Causal Specification

As in traditional software testing, the specification defines the expected behaviour of the system. In causal testing, this is made up of two components: the modelling scenario and the causal graph. These components are then used to design statistical experiments that can answer causal questions about the system-under-test.

1. Modelling Scenario

  • In causal testing, our units of interest are specific usage scenarios of the system-under-test. For example, when testing an epidemiological computational model, one scenario could focus on the simulation of the spread of a virus through a population. For this scenario, we may then test how a number of interventions should cause some outputs to change e.g. vaccinations should reduce the total number of deaths.

  • Each scenario is defined as a series of constraints placed over a set of input variables. A constraint is simply a mapping from an input variable to a specific value or distribution that characterises the scenario in question. For example, a scenario simulating the spread of a virus would likely place constraints on the location, population demographics, and who is vaccinated.

  • Requirements for this scenario should describe how a particular intervention (e.g.changing the number of people, changing who is vaccinated, etc.) is expected to cause a particular outcome (number of infections, deaths, R0, etc.) to change. The way these requirements are expressed is up to the user, however, it is essential that they focus on the expected effect of an intervention.

2. Causal Graph

To isolate the causal effect of the defined interventions, the user needs to express the anticipated cause-effect relationships amongst the inputs and outputs involved in the scenario. This is done using a directed acyclic graph (DAG) in which nodes represent variables in the system and edges represent causal effects.

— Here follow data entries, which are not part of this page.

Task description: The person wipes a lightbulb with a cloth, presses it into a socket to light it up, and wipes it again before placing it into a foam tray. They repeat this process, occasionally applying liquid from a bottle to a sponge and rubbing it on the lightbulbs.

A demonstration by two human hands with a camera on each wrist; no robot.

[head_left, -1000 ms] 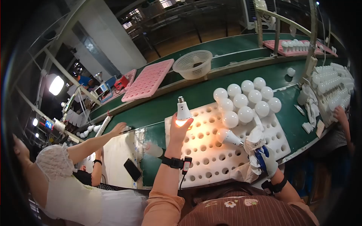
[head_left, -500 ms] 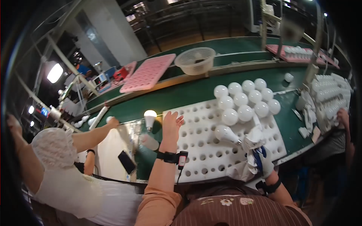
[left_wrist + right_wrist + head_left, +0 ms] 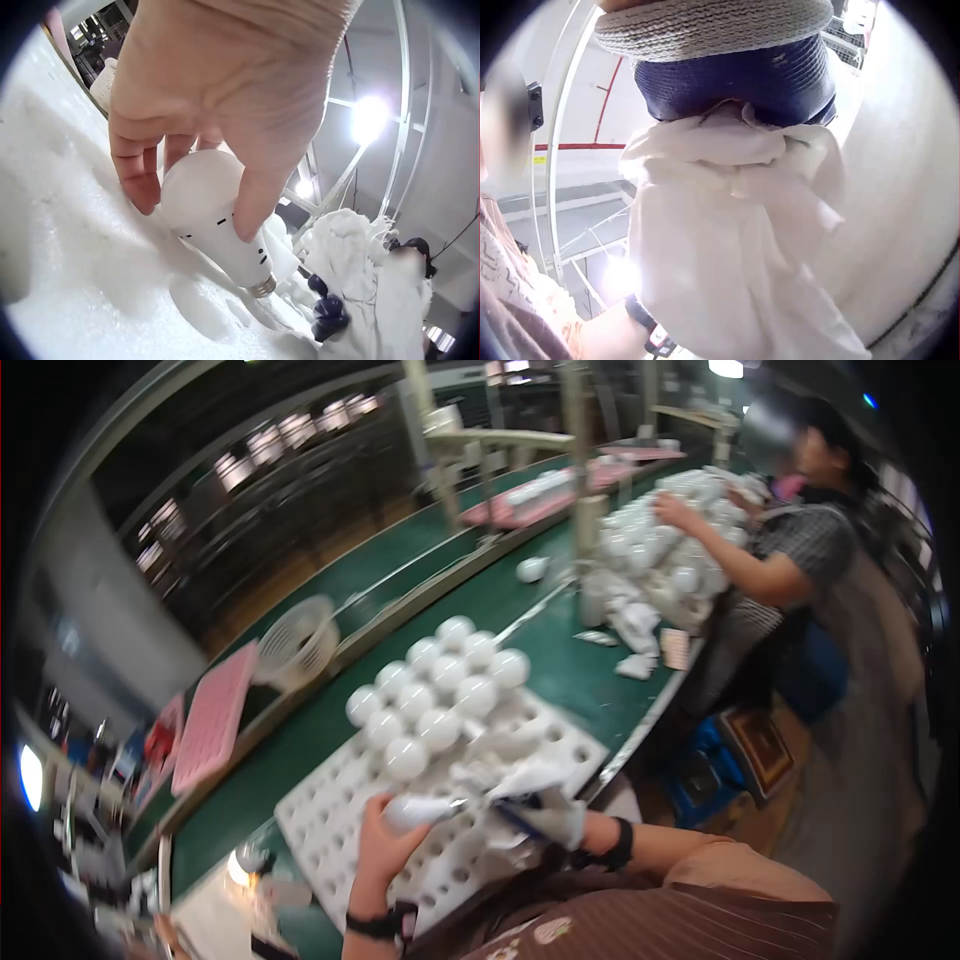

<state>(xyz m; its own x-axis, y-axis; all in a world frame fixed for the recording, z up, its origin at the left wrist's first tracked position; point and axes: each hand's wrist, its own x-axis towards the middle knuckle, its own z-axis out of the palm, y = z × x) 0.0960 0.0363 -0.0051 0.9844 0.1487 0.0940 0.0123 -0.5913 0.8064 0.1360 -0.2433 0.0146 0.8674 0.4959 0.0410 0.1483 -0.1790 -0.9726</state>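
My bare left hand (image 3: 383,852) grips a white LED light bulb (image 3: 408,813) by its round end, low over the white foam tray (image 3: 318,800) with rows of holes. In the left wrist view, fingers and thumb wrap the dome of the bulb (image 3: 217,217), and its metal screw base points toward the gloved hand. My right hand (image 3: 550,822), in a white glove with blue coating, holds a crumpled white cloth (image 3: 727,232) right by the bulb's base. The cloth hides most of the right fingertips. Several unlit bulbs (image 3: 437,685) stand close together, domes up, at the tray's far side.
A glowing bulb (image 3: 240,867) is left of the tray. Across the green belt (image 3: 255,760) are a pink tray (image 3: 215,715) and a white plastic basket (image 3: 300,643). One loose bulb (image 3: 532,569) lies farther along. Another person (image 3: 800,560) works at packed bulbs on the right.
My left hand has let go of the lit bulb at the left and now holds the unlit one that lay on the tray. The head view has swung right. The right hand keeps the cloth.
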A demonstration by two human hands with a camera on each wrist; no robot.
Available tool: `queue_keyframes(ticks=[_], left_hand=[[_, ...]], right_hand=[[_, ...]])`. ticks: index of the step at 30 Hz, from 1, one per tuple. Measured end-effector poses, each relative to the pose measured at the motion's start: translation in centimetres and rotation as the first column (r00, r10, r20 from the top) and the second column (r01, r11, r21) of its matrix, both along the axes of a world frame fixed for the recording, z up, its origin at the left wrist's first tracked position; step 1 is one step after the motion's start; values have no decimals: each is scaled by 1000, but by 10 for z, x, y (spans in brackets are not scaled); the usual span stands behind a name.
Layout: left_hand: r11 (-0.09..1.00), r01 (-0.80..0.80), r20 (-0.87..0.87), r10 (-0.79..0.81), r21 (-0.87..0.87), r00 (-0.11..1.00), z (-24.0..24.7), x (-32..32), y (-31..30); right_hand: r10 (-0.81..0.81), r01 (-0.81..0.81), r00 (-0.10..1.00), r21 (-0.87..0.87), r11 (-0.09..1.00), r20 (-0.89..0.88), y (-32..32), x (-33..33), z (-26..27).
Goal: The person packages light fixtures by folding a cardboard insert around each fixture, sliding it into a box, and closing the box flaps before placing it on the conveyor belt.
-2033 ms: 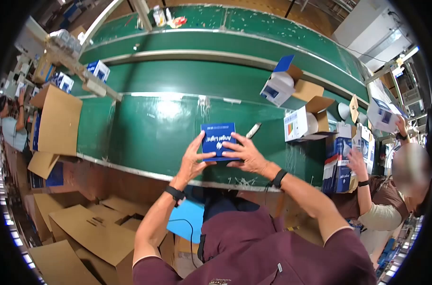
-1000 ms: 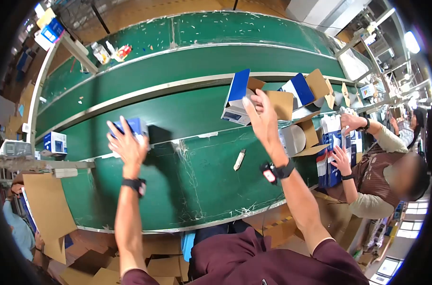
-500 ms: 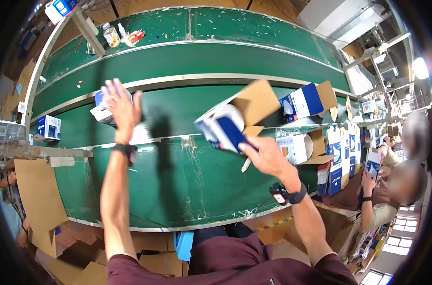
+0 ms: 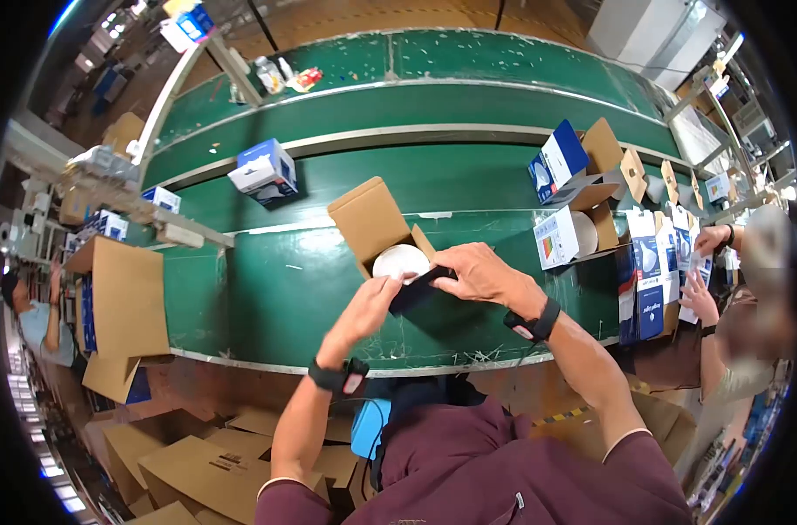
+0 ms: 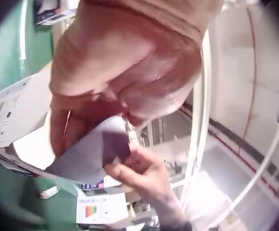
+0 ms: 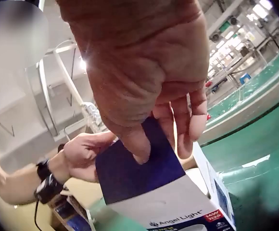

In order to apply CI techniques, we need to capture causality amongst the inputs and outputs in the scenario-under-test. Therefore, for each scenario, the user must define a causal DAG.

As an example, consider the DAG shown below for the vaccinating the elderly example. This modelling scenario has two inputs vaccine and max_doses and three outputs cum_vaccinations, cum_vaccinated, and cum_infections. We do not expect max_doses to have a causal effect on any of the outputs since this remains constant throughout modelling scenario.

Causal DAG of the vaccinating the elderly modelling scenario
Figure: Example Causal DAG for the vaccinating the elderly example.
digraph CausalDAG {
    rankdir=LR;
    "vaccine" -> "cum_vaccinations";
    "vaccine" -> "cum_vaccinated";
    "vaccine" -> "cum_infections";
    "max_doses";
}

Note

Unfortunately, there is no universally applicable guidance or algorithm that can be followed to create a causal DAG, but there are three general requirements that should be satisfied:

  1. The DAG must contain all inputs and outputs involved in the scenario-under-test.

  2. If there are any other variables which are not directly involved but are expected to have a causal relationship with the variables in the scenario-under-test, these should also be added to the graph. For example, the size of the room might be partially caused by the simulated location (house styles, average wealth, etc.), in which case location should be added to the DAG with an edge to room size and any other variables it is deemed to influence.

  3. If in doubt, add an edge. It’s a stronger assumption to exclude an edge (X and Y are independent) than to include one (X has some potentially negligible causal effect on Y).